By default only 100 users can be moved in parallel. This can be overridden
with HOST-RESET-USERS parameter.
This delaying is especially useful when director_flush_socket is used to
avoid huge floods to the script service. Even without the socket it's still
good for avoiding unnecessary load spikes when all users are kicked at once
and they reconnect back at the same time.
Timo Sirainen [Mon, 24 Oct 2016 19:22:28 +0000 (22:22 +0300)]
director: Fix sending up/down state in handshakes.
They were never sent, because HOSTs were sent before director had waited for
the remote to send its version number. So sender thought that the remote's
minor_version was too old and it didn't send the up/down state at all.
This caused errors like:
Warning: director(10.0.0.30:9090/left): Host 10.0.0.30 is being updated before previous update had finished (up -> down) - setting to state=down vhosts=100
Error: director(10.0.0.30:9090/left): Director 10.0.0.30 SYNC request hosts don't match us - resending hosts (seq=6, remote hosts_hash=262126213, my hosts_hash=2458934259)

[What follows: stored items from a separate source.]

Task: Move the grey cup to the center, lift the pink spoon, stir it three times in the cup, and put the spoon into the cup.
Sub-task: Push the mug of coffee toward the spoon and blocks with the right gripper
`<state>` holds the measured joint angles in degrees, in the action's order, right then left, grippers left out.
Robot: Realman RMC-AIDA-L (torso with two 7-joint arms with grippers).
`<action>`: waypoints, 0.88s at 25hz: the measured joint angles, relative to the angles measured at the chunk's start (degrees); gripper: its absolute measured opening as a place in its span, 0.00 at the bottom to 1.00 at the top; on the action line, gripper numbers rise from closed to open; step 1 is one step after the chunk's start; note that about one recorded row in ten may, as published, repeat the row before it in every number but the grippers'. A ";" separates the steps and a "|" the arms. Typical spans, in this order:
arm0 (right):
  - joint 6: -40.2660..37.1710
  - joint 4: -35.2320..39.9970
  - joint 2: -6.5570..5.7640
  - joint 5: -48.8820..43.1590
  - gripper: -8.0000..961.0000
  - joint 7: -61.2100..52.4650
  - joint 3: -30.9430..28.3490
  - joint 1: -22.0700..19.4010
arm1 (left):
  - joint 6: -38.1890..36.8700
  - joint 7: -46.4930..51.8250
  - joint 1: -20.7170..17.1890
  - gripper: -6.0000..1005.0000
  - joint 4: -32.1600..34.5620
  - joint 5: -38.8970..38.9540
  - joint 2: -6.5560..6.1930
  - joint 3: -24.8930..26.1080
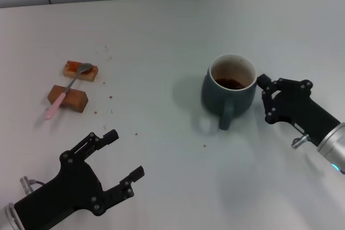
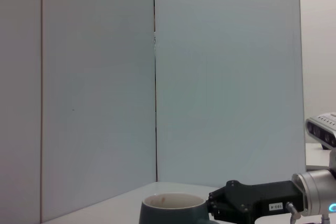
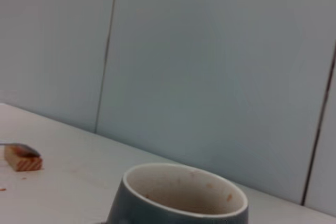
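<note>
Right gripper (image 1: pixel 262 99) touches the grey cup (image 1: pixel 228 91), its closure indiscernible; a shove could tip it; left gripper (image 1: pixel 125 157) gapes empty.

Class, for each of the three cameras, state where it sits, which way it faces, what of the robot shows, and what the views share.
Head: high up, looking down at the table; shows left claw, right claw.
Left wrist: low, facing the wall across the grey cup; shows the right claw only.
Right wrist: low beside the cup, facing the wall; no robot parts.
Shared: the cup in all; the pink spoon in head and right wrist.

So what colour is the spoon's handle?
Pale pink; the spoon shows best in the head view.
</note>
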<state>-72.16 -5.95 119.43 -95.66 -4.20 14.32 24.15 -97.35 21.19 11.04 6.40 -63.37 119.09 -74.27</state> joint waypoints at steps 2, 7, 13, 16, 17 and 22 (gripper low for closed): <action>0.44 -0.28 0.00 -0.62 0.03 0.01 0.00 0.37 | -0.04 0.00 -0.04 0.78 -0.07 0.00 0.00 0.00; 0.69 -1.02 0.00 -1.38 0.04 0.03 0.00 1.22 | -0.13 -0.01 -0.06 0.78 -0.23 0.00 0.00 -0.08; 1.88 -2.05 0.04 -4.30 0.06 0.06 0.01 2.94 | -0.20 -0.01 -0.06 0.78 -0.33 0.01 0.00 -0.09; 3.46 -2.82 0.07 -4.45 0.06 0.07 0.01 4.62 | -0.27 -0.01 0.02 0.77 -0.37 0.01 0.00 -0.09; 3.81 -2.99 0.08 -4.47 0.07 0.07 0.01 5.08 | -0.28 -0.01 0.08 0.77 -0.39 0.01 0.00 -0.09; 5.70 -4.03 0.10 -4.57 0.08 0.08 0.01 7.60 | -0.30 -0.01 0.42 0.77 -0.43 0.01 0.00 -0.09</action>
<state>-66.47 -9.98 119.53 -100.23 -4.13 14.33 31.75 -97.65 21.17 11.45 5.97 -63.36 119.09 -74.36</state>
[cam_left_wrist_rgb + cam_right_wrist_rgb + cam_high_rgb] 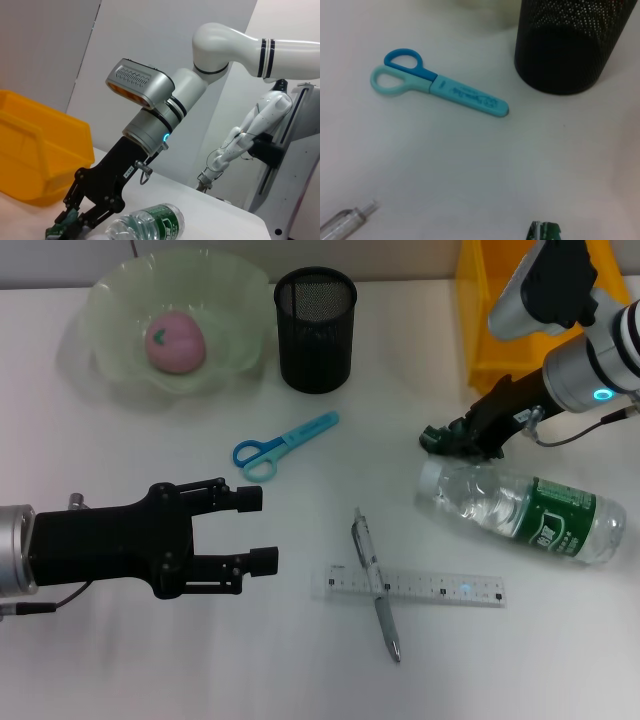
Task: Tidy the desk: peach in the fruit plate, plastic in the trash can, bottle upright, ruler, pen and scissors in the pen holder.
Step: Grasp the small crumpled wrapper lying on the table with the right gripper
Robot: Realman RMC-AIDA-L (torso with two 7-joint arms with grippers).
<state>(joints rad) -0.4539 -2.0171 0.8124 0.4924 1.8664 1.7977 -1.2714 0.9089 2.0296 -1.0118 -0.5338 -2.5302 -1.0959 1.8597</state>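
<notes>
Pale room, white panels

Grey-white wall panels (65,60) stand behind the work area, meeting at angled seams; a white wall (300,20) runs beyond, under soft even light.

Pale grey wall strip (40,265) beyond tabletop (150,660) far edge, 12 o'clock in head view. Left wrist view: grey and white flat wall panels (45,45) behind; white jointed humanoid-shaped figure (260,125) far off, mounted against grey upright metal frame (300,165), black bracket (267,150) between them.
</notes>
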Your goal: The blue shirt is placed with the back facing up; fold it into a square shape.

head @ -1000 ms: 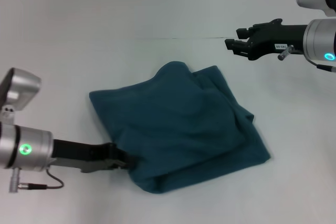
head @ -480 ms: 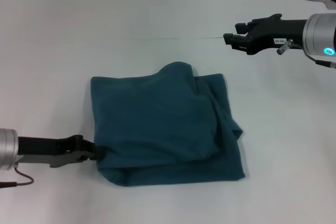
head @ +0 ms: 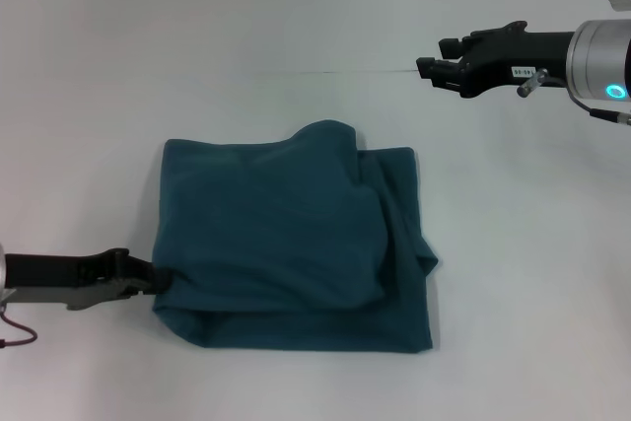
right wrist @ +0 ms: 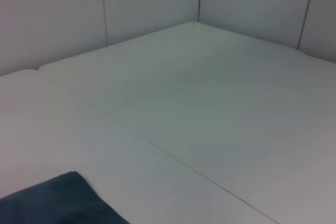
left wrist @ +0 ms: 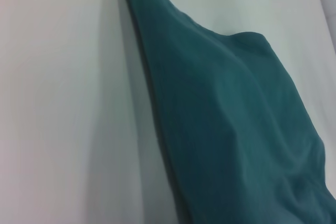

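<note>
L gripper (head: 156, 276) is pinched on the shirt (head: 296, 248) edge: drag low & slow w/ 1 steady pull to square it; R gripper (head: 431, 68) idle, jaws near closed, empty.

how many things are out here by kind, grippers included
blue shirt: 1, folded on the white table
grippers: 2, left gripper at the shirt's left edge, right gripper clear of it
total: 4

My head camera looks down on the blue shirt (head: 296, 239); my left wrist camera skims its edge closely; my right wrist camera, farther off, shares one corner.
</note>
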Available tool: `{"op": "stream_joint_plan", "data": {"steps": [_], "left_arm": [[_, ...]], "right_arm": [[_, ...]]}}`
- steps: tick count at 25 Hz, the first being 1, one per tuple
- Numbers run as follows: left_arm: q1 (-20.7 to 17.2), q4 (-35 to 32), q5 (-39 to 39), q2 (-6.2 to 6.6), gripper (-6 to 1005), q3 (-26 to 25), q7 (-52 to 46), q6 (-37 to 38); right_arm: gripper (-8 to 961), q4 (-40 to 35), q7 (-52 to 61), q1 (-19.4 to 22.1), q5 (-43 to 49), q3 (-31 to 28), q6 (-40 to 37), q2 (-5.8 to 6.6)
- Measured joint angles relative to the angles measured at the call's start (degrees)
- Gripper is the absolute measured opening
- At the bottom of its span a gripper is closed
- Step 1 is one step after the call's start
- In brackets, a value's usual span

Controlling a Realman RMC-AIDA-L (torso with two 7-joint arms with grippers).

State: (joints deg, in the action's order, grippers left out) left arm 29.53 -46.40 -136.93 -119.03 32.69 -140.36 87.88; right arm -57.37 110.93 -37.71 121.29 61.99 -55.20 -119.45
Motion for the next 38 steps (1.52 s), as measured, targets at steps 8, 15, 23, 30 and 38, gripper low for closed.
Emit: {"op": "stream_joint_plan", "data": {"steps": [8, 15, 23, 30, 38], "left_arm": [[-0.1, -0.1, -2.1, 0.47, 83, -3.3, 0.5, 0.8], [-0.2, -0.1, -2.4, 0.56, 97, -5.2, 0.9, 1.8], [-1.0, -0.1, -2.0, 0.82, 114, -9.8, 0.8, 5.1], [-1.6, -0.5, -2.4, 0.69, 129, -10.3, 1.4, 5.6], [-1.7, -0.5, -2.4, 0.56, 146, -10.6, 4.0, 5.7]], "right_arm": [[402, 0.0, 0.2, 0.0, 0.0, 0.1, 0.0, 0.00], [402, 0.0, 0.3, 0.0, 0.0, 0.1, 0.0, 0.00], [402, -0.6, 1.1, 0.2, -0.1, 0.0, 0.0, -0.09], [401, -1.7, 1.8, 0.5, -0.4, 0.1, -0.6, -0.09], [403, -2.9, 2.4, 0.7, -0.4, 0.2, -1.7, -0.26]]}}
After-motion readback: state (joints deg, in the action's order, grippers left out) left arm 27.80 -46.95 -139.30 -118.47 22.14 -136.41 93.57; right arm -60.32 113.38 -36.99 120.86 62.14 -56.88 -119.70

Timo Sirainen [Mon, 24 Oct 2016 17:16:57 +0000 (20:16 +0300)]
director: Make sure IP address parsing works in DIRECTOR-ADD/REMOVE
We were passing the entire string through to net_addr2ip(). It seems that
inet_aton() stops at whitespace though, so this wasn't actually causing
errors at least on Linux.
Aki Tuomi [Tue, 25 Oct 2016 07:29:50 +0000 (10:29 +0300)]
imap-login: Skip NIL value in ID handler
NIL value can cause hard crash, depending what
the key is. For x-proxy-ttl, NIL will crash
on any system, x-originating-ip will crash on
some nss versions (e.g. centos 6.7).
Migitating factor here is that the NIL value is only
accepted from trusted network.
Timo Sirainen [Mon, 24 Oct 2016 10:08:47 +0000 (13:08 +0300)]
lib-http: Add ioloop and lock wait information to timeout messages.
It'll now log for example:
9007 Request timed out (Request sent 7.087 secs ago, 0.076 in other ioloops, 7.012 in locks, connected 7.087 secs ago)
Which points out that the problem wasn't really with the HTTP, but with
locking. This likely should be fixed in some way also in lib-http so that
it gives a bit of extra time for reading the request, but that's a separate
fix.
Timo Sirainen [Mon, 24 Oct 2016 09:17:44 +0000 (12:17 +0300)]
dict-client: Fix logging how much time was spent in other ioloops in slow lookup warnings.
The warning's idea is to show why the lookup could have been slow. We
differentiate between time spent in dict_wait() waiting only for the
dict result and time spent in other ioloops waiting for potentially other
things as well (and time spent waiting for locks during this time).
The previous code didn't work right when multiple ioloops were used, which
happened sometimes.
Also changed %u to %d just in case some calculation is wrong. It's nicer to
get a slightly negative value rather than a huge positive one.